Marquez v. State, 011619 AKCA, A-11925
|Opinion Judge:||MANNHEIMER Judge|
|Party Name:||JAMES MARTIN MARQUEZ, Appellant, v. STATE OF ALASKA, Appellee.|
|Attorney:||Callie Patton Kim, Assistant Public Defender, and Quinlan Steiner, Public Defender, Anchorage, for the Appellant. Diane L. Wendlandt, Assistant Attorney General, Office of Criminal Appeals, Anchorage, and James E. Cantor, Acting Attorney General, Juneau, for the Appellee.|
|Judge Panel:||Before: Mannheimer, Chief Judge, Allard, Judge, and Suddock, Superior Court Judge. Judge ALLARD, dissenting in part.|
|Case Date:||January 16, 2019|
|Court:||Court of Appeals of Alaska|
UNPUBLISHED See Alaska Appellate Rule 214(d)
Appeal from the Superior Court, Third Judicial District, No. 3AN-12-3395 CR Anchorage, Jack W. Smith, Judge.
Callie Patton Kim, Assistant Public Defender, and Quinlan Steiner, Public Defender, Anchorage, for the Appellant.

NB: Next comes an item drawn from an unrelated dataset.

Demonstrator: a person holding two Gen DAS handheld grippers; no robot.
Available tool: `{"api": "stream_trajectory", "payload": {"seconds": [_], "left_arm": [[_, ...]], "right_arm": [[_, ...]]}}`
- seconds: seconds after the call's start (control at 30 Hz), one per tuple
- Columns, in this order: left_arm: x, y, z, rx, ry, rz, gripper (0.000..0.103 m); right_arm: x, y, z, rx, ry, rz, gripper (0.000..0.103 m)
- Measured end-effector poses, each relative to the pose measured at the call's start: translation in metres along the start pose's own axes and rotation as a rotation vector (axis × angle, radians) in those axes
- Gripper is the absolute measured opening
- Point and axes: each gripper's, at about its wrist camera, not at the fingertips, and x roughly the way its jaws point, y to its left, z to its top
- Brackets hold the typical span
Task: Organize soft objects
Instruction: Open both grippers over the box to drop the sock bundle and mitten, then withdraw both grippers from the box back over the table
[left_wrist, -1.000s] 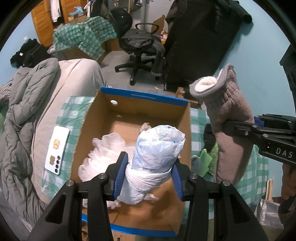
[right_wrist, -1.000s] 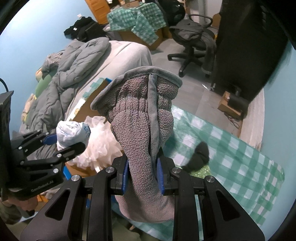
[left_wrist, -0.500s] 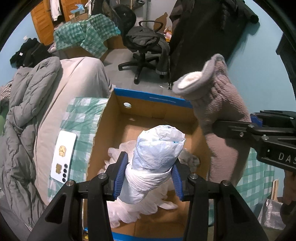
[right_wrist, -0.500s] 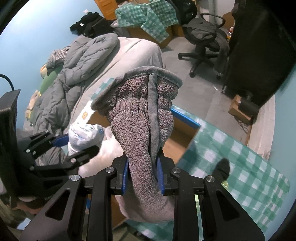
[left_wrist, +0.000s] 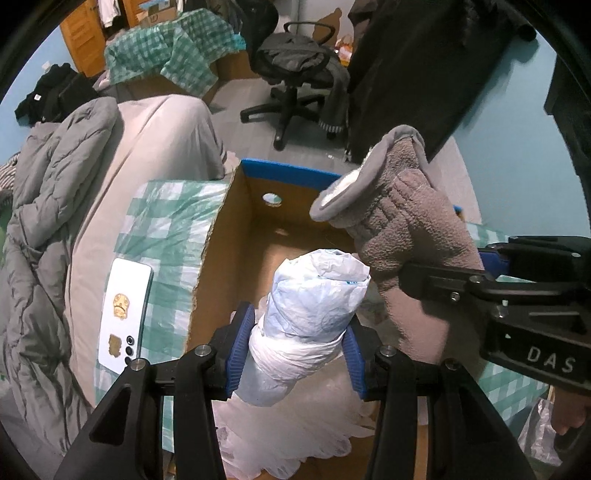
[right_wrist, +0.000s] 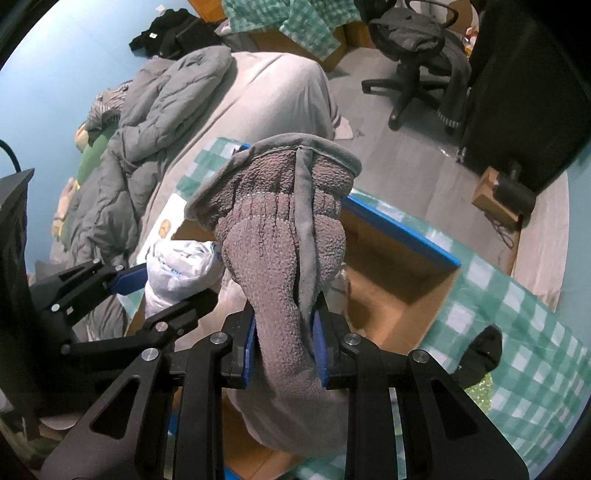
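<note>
left gripper clamps rolled plastic bag | right gripper clamps fleece sock | both over cardboard box

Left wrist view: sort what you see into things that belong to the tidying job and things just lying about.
Part of the job:
- rolled plastic bag bundle, clamped in the left hand-held gripper
- fleece sock, clamped in the right hand-held gripper
- cardboard box, with white plastic inside

Just lying about:
- phone on the checked cloth
- grey quilt
- office chair
</note>
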Motion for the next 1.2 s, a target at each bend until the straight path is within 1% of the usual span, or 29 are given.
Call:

Diane L. Wendlandt, Assistant Attorney General, Office of Criminal Appeals, Anchorage, and James E. Cantor, Acting Attorney General, Juneau, for the Appellee.
Before: Mannheimer, Chief Judge, Allard, Judge, and Suddock, Superior Court Judge. [*]
James Martin Marquez was convicted of murder for shooting and killing his girlfriend, Carla Webb.
Before trial, Marquez's defense attorney filed a sealed, ex parte motion asking the superior court to secretly order all health agencies and health care providers who had provided medical services to Webb to produce copies of any records tending to show that she might have undergone an abortion. The defense attorney also asked the court to order these agencies and health care providers to give the medical records directly to the defense attorney, rather than producing them to the court.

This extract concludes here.